In a lot of the research that we conduct, we see “young youth” expressing a nostalgia for the recent past – for relationships, events, experiences, brands and technologies. It might be that this youthful nostalgia has always been present and that social media is evidencing it. Or, we might hypothesise that social media is contributing to it.
This is not about “tweenage”, it’s about being nostalgic for your teens while you’re still in your teens! A sense of “accelerated nostalgia”.
It looks to us that “young youth” - who have grown up with social media - see their own lives and those of their peers documented and timelined as never before, and much more so than “older youth” did?
So what about an issue that we might think likely to accentuate the divisions we see? Do we see evidence that the increase in tuition fees is contributing to a mindset difference between “young youth” and “older youth”? Are younger youth angrier, more political?
This analysis is based on conversations around tuition fees from mid-April to mid-July this year. We are not only looking at conversations taking place between youths here, we are looking at all conversations taking place within social media. And, it must be said, tuition fees is not an issue that appears to especially preoccupy the young. It is a highly politicised issue, and many of those discussing it are older and would not, at least not directly, be affected by it. Indeed, many of those discussing tuition fees appear to be the parents of teenagers. To this extent, we might suggest that tuition fees – the repayment of which is hardly a tangible prospect for most teenagers – is not driving a difference in mindset between “young youth” and “older youth”. However, we can see that one particular topic of conversation – “affecting decisions” – is especially likely to be generated by young people. And when we look into that topic, we do find anger – most of the posts contain a negative viewpoint in relation to tuition fees – but we also find a good deal of pragmatism.
In particular, we are seeing evidence of the emergence of a hard-headed weighing up of what the best institution and course is based on ROI. Idealistic dreams of student life appear to have receded into the distance.

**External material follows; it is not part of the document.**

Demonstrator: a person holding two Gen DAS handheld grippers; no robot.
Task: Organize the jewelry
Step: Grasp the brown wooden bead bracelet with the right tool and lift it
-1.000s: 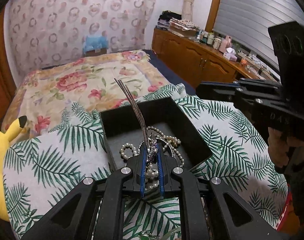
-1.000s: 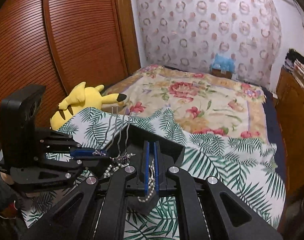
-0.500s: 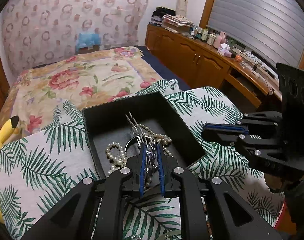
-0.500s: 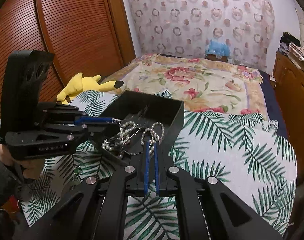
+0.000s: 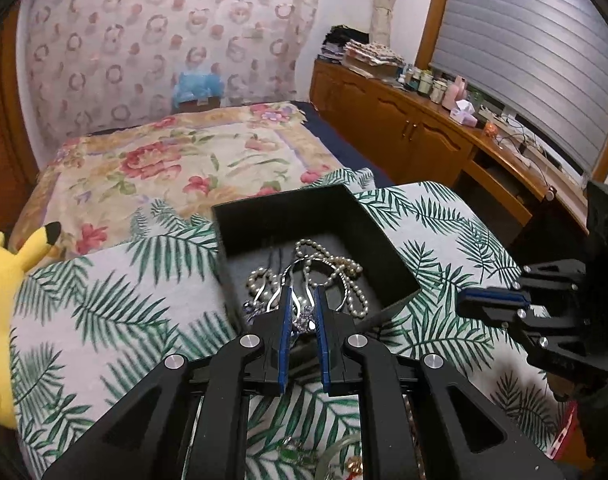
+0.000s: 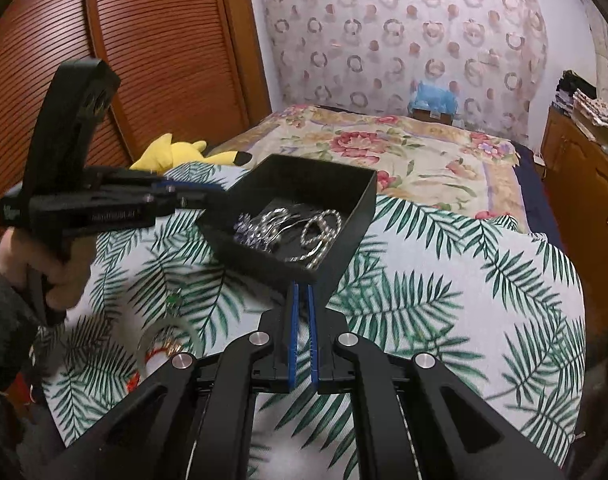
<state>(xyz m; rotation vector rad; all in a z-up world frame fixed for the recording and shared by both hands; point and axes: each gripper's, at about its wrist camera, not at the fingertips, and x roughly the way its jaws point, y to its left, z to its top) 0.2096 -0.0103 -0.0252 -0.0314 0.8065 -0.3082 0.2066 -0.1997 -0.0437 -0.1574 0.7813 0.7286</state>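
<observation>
An open, square black jewelry box (image 5: pixel 388 248) sits on a white cloth printed with green palm leaves (image 5: pixel 104 300), and inside it lies a tangle of white pearl strands (image 5: pixel 344 272) mixed with thin silver chains (image 6: pixel 276 220). The left gripper (image 5: pixel 302 308) is at the near edge of the box, its blue-lined jaws a small way apart with a silver, sparkly bit of chain between them; motion blur makes it hard to say whether they are pressing on it or only straddling it. The right gripper (image 6: pixel 301 304) is just outside the box's near corner, its jaws nearly together with a thin gap and nothing between them. More loose pieces rest on the cloth beside the box, among them a pale translucent bangle (image 6: pixel 160 330) and a small green-stoned piece (image 6: pixel 175 300). A yellow plush toy with black-tipped ears (image 5: pixel 0 280) lies at the edge of the cloth, near the floral bedspread (image 5: pixel 184 160).
</observation>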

If there is a difference in mindset between those in their twenties and those in their teens being driven by the increase in tuition fees, it appears to be that “young youth” are a pragmatic bunch, who are taking something of an outcomes-driven approach to making big decisions. We don’t – yet – see evidence that youth is any more sharply divided than that around this issue.
I’d like to end by offering up some implications for those of us looking to market to youth.
Firstly, it is clear that differences do exist between “young” youth and older youth. Some of these are obvious, for example “young youth” being less concerned about professional reputation. Others are perhaps less obvious, but potentially useful to know – feeding older youth with content that complements their desired image, for example, versus offering younger youth “tweet fuel”.
Secondly, there does appear to be evidence of an “accelerated nostalgia” amongst “young youth”. This may actually mean that some of the nostalgia marketing that works for young adults in their later twenties might work for “young youth” – though of course the experiences that invoke this nostalgia are likely to be more recent.
Thirdly, at least viewed through the lens of discussions about tuition fees, it appears that, whilst this is not necessarily a sharply divided youth, “young youth” is particularly likely to have an outcomes-driven mindset. We will all need to demonstrate the benefits and value our brands can bring, more so than ever before.